§ **Exercise requirements**: Your copy of the listing should be exact and should contain no pictures.

§ **Dataset section**:
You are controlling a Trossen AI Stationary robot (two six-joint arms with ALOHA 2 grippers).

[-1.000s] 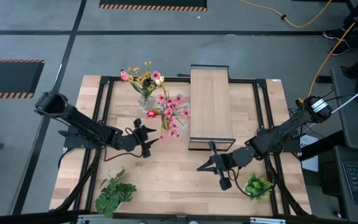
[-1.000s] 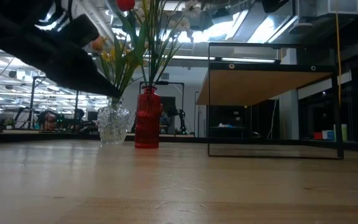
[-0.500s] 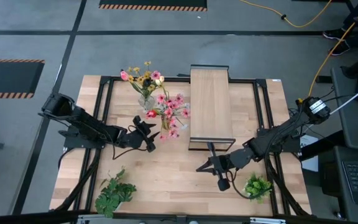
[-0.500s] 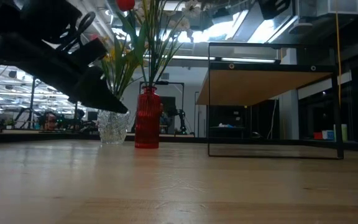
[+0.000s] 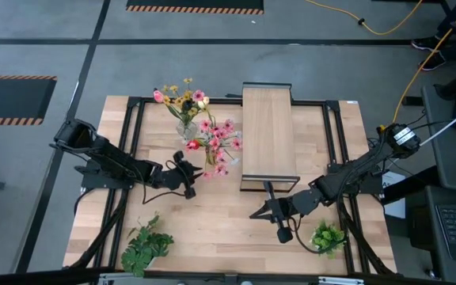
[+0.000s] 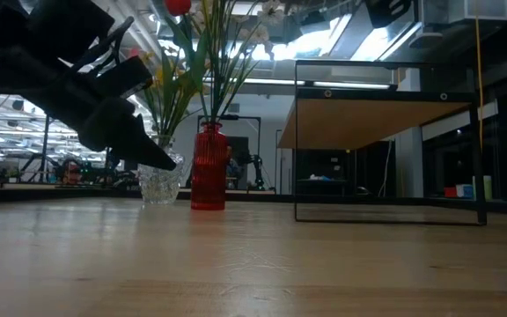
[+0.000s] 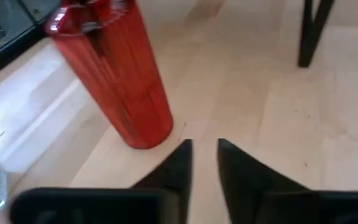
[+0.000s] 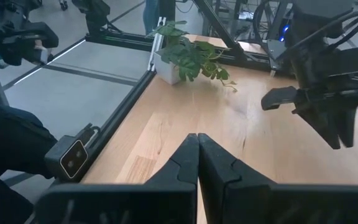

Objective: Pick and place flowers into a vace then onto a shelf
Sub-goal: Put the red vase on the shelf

§ **Reply**:
You are controlling a Trossen AI Stationary robot (two six-joint arms with ALOHA 2 grippers).

[-1.000s] 
[-1.000s] 
[-0.500s] 
[-0.500s] 
[+0.000s] 
[+0.000s] 
[+0.000s] 
[+0.000s] 

Objective: Pick and place flowers into a vace then onto a shelf
Sub-goal: Put the red vase on the shelf

There is nothing more to the exercise.